He Can’t Stop Himself
There is a difference between a guy who will shoot a three-pointer and a three-point shooter, and so Kobe Bryant is torn.
He’d grant that, probably, though he heaved seven three-point shots Sunday afternoon, when he scored 34 points in that Allen Iverson kind of way, with lots of shots and lots of contact and just enough conscience.
There’s also a difference between someone who will score ... and a scorer.
No one really minded, because the Lakers will spend these three days off having won the first game of a best-of-five series against the Portland Trail Blazers, who scurried home after the game and won’t return until Wednesday morning.
Phil Jackson allowed that Bryant took a handful of shots he shouldn’t have, including one that got him a couple minutes of down time with the coaching staff in the fourth quarter.
Still, Shaquille O’Neal wore a three-Trail Blazer suit for most of Game 1, and on those occasions Bryant has very strong urges toward offensive responsibility. So if 28 shots wins it, no one would argue, and the topic was a light one Monday afternoon.
As O’Neal offered during a discussion about reputed “Kobe Stopper” Ruben Patterson: “He stopped him from getting 35.”
O’Neal burst into a grin and everybody chuckled and the conversation moved on to Game 2, Thursday at Staples Center, by which time the Trail Blazers will have devised a way to defend O’Neal with rakes and tire irons.
In the past, these are the conversations that would become grim, after Bryant shot and O’Neal glared and other players stood on the perimeter waving their arms a lot. Not now. The Trail Blazers prefer Bryant from 25 feet out to Bryant from one foot over, so they gather around Shaq and beg the Lakers to shoot over the triple team and hope they miss. The Lakers made eight of 20 three-pointers, Bryant two of seven, and the rest of them understand.
“That’s something he’s going to have to do to keep the defense honest, is to take a shot,” Jackson said. “[He] doesn’t have to search for them. We have other players on the team that are better at that. He knows that, admits that. But there’s nothing wrong with him using that as an opportunity here and there to keep the defense honest, if that’s what they’re going to give him.
“What we don’t like is if it becomes a cheap thrill, some easy way to get points. Because they can run off long rebounds and they can run off the distraction of guys chasing the ball at the offensive boards and getting us out of position.”
There was little sense that Bryant went on some personal scoring hunt, because Patterson rarely was a factor on defense, and because Bryant has had the kind of season that suggests he’s over that. He was open. He’s a scorer. Though he missed three-quarters of his three-point attempts in the regular season, he shot without regret.
It was sort of the plan, after all. One of his recent projects has been his 24-foot jumper. So, standing five feet open, almost closer to Chick Hearn than any defender, he shot, without regret, because that’s what all the extra gym time was for.

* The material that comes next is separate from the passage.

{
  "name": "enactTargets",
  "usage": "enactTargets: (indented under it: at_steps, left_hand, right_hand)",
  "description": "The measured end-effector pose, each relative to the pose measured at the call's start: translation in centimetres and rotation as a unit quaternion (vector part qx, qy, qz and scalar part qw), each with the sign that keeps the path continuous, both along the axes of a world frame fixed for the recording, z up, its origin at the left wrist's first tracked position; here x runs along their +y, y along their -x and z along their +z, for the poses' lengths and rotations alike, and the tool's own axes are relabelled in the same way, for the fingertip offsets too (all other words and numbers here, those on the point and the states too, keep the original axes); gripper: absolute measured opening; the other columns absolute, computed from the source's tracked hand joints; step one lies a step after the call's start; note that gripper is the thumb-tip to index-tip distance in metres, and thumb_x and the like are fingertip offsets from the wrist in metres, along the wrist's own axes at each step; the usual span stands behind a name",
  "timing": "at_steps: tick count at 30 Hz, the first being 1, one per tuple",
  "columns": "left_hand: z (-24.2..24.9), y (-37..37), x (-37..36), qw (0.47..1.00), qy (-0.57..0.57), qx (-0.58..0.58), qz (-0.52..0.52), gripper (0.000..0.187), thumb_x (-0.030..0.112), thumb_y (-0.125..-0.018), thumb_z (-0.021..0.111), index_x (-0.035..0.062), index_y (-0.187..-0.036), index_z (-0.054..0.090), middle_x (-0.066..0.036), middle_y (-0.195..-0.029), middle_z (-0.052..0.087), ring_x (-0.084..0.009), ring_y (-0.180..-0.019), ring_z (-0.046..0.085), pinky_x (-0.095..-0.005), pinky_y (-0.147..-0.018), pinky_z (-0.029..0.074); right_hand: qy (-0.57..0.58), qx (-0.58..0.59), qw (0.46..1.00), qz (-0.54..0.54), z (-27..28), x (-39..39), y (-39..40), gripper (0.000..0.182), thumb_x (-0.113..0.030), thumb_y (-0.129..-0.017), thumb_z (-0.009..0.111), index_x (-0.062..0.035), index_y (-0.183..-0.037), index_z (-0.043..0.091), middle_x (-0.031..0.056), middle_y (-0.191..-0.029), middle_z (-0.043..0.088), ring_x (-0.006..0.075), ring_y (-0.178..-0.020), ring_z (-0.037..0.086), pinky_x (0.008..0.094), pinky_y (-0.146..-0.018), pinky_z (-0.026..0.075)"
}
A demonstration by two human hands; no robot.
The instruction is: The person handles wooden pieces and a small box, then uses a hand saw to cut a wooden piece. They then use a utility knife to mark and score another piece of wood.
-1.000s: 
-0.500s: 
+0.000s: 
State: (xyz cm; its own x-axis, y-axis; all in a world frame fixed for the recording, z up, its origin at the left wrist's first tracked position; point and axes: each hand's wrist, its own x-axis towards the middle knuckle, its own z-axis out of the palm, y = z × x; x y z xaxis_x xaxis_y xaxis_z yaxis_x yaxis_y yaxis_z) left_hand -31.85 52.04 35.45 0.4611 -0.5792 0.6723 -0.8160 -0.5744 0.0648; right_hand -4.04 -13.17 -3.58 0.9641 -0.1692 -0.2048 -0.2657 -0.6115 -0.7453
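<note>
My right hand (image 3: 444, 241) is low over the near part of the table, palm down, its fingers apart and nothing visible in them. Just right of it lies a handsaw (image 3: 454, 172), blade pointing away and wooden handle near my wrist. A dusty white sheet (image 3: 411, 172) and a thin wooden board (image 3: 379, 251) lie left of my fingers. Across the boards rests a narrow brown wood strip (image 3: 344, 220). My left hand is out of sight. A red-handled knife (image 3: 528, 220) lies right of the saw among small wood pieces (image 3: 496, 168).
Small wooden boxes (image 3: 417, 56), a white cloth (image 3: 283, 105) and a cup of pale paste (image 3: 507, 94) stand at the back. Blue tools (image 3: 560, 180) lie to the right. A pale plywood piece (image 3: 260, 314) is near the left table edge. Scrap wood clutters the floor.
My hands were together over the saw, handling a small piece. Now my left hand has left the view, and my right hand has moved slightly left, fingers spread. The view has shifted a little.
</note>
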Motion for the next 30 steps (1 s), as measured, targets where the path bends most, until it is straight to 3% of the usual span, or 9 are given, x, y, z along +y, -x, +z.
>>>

“Tex Winter has talked to me several times about just taking what the defense is giving me instead of trying to penetrate and dish it out all the time, or penetrate and try to get to the hoop myself,” Bryant said. “Just taking the easy jump shot.
“I never concentrated on it, really. Especially three-point shooting, I never paid that much attention to it.”
He would like to improve, he said, “If teams continue to give me wide-open looks. It seems like a simple shot to me.”
Then again, “It’s pretty difficult to try to improve on the fly. But, I have some experience. This season I went to my left hand after a couple days of practice, so that’s where I get my confidence from, in believing I can do it.”
The Trail Blazers will let him have at it. They have to. They cannot defend O’Neal at the basket and Bryant at the arc and in the lane, particularly if Derek Fisher, Rick Fox or Robert Horry is making outside shots. Fisher made two of three three-pointers Sunday, and should have taken more. Fox made two of five.
“I think he’s really just thinking about winning at this point,” Fisher said. “You can see the emotion he was playing with [Sunday]. He could have gone 0 for 28, it really didn’t matter. He was playing hard, he was playing with energy, playing with effort. He led our team in a lot of ways, so the main thing is not pressing.
“We’re comfortable with what’s going on with his game, because he’s sharing the basketball and he’s playing within our team concept 99% of the time.”
What’s left, perhaps, is the tiniest personal challenge, because every once in a while he can’t help himself.
“I think he’s stepping up to the challenge of the so-called ‘Kobe Stopper.’ That’s good,” O’Neal said. “I think sometimes they want to stop me and let everybody else get theirs or let me get mine and stop everybody else. So, as long as we play good team basketball, none of those strategies will work. We’ve seen it before. This is nothing new to us. This is our type of basketball.”